- O ex-presidente do Tribunal Superior do Trabalho, Almir Pazzianotto, afirmou à CNN Brasil que o conflito público sobre juízes rotulados de “vermelhos ou azuis” comprometeu a imagem do tribunal.
- Na última segunda-feira, ministros discutiram em sessão após o trecho de fala do presidente da Corte, Luiz Philippe Vieira de Mello Filho, sobre a divisão entre magistrados.
- Vieira de Mello Filho disse que a declaração foi retirada de contexto e criticou os rótulos, defendendo que o tribunal é plural.
- O ministro Ives Gandra afirmou que há divisão interna entre visões liberais e intervencionistas ou legalistas e ativistas, pedindo respeito às diferentes posições.
- A ministra Maria Cristina Peduzzi encerrou o debate cobrando tom democrático, dizendo que não há atitude adequada em bate-boca e que todos atuam em nome da justiça.
O ex-presidente do TST Almir Pazzianotto afirmou à CNN Brasil que o conflito público envolvendo a expressão “vermelhos e azuis” comprometeu a imagem do Tribunal Superior do Trabalho, da Justiça do Trabalho e do Judiciário como um todo. Ele ressaltou que juízes não devem manifestar posições ideológicas e que precisam cumprir a lei.
Segundo Pazzianotto, a Constituição é democrática e não pertence a cores políticas; a Justiça deve manter distância de posições partidárias para não gerar incertezas. A fala citada gerou críticas de ética e a acusação de tentar “destruir” a Justiça do Trabalho.
Na segunda-feira (4), magistrados do TST discutiram durante sessão após o vídeo de um presidente da Corte, Luiz Philippe Vieira de Mello Filho, viralizar nas redes sociais. A expressão foi interpretada como sinal de divisão entre juízes mais ou menos ativistas em favor dos trabalhadores.
Entenda a troca de farpas
O tema ganhou contornos ao ele próprio Vieira de Mello Filho dizer que a declaração foi retirada de contexto e ao criticar cursos em que ministros orientam advogados sobre casos a julgar. O ministro Ives Gandra rebateu, afirmando que há divisões reais entre visões liberais, intervencionistas, legalistas e ativistas.

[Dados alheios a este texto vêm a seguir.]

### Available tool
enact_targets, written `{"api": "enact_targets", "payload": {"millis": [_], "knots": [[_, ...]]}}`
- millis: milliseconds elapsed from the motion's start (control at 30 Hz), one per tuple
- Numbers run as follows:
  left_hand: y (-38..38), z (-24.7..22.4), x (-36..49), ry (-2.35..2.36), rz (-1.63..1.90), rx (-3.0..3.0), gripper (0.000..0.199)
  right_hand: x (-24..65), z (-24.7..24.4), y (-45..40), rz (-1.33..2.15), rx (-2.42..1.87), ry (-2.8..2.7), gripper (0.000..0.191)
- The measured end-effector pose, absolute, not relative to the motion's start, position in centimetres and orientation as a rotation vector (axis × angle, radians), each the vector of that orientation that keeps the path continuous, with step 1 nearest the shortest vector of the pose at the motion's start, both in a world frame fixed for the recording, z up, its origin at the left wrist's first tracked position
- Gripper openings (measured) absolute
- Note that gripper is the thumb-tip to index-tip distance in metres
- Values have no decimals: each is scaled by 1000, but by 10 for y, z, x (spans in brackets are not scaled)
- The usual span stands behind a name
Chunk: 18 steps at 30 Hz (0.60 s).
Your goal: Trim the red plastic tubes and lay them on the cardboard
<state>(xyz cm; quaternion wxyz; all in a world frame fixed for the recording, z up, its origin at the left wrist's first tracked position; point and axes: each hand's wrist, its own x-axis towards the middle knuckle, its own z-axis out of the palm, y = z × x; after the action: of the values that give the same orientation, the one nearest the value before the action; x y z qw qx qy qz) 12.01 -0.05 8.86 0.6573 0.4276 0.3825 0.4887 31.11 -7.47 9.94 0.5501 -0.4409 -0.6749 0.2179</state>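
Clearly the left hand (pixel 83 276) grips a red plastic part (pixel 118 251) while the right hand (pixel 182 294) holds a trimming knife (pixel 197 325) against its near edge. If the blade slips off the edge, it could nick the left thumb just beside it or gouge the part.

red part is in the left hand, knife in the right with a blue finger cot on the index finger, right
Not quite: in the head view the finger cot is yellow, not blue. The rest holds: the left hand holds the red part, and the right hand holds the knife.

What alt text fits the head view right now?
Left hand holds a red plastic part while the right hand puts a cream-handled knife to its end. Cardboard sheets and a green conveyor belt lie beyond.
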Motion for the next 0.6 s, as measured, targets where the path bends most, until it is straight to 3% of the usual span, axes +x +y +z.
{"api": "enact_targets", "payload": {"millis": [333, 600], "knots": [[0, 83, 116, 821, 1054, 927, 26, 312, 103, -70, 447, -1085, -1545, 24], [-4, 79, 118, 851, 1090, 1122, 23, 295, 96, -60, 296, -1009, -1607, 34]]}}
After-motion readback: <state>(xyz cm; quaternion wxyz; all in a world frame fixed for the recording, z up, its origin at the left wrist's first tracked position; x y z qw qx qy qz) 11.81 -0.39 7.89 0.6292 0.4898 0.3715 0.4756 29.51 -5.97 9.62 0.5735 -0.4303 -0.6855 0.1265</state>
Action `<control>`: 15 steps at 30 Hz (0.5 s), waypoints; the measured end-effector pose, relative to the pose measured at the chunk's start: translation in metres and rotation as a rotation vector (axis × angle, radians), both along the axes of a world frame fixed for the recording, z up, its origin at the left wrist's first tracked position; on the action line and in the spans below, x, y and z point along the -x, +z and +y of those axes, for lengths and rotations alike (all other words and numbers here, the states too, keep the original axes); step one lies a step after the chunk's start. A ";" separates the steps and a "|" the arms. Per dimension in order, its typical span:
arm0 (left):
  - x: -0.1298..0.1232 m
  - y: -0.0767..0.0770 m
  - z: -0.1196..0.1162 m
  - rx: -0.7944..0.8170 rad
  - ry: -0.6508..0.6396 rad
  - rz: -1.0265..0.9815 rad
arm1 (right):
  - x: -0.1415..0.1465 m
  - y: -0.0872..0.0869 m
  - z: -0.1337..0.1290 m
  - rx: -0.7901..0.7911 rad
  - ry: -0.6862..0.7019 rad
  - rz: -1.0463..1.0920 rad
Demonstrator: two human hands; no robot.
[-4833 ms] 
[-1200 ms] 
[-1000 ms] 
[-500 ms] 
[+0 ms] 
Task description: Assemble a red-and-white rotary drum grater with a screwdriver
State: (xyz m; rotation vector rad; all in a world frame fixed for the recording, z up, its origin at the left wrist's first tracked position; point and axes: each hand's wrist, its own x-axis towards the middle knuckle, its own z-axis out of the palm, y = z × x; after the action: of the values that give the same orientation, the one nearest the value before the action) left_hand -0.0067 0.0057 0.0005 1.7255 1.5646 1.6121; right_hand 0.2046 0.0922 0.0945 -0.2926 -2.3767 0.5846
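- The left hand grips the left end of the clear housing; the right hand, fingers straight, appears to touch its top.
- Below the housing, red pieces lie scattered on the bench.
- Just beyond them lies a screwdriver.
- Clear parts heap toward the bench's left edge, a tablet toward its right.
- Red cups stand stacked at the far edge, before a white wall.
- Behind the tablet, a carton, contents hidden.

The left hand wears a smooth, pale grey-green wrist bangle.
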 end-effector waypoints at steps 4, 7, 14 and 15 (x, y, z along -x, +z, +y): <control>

Vieira de Mello Filho afirmou que o tribunal é plural e não pode ser definido por rótulos. Já Ives Gandra defendeu o respeito às diferentes perspectivas dentro do TST e afirmou que pretende ser respeitado.
A ministra Maria Cristina Peduzzi encerrou o episódio ao afirmar que o tom da discussão não representa atuação democrática e que todos atuam em nome da justiça. Em seguida, a pauta de votação do dia seguiu após o embate.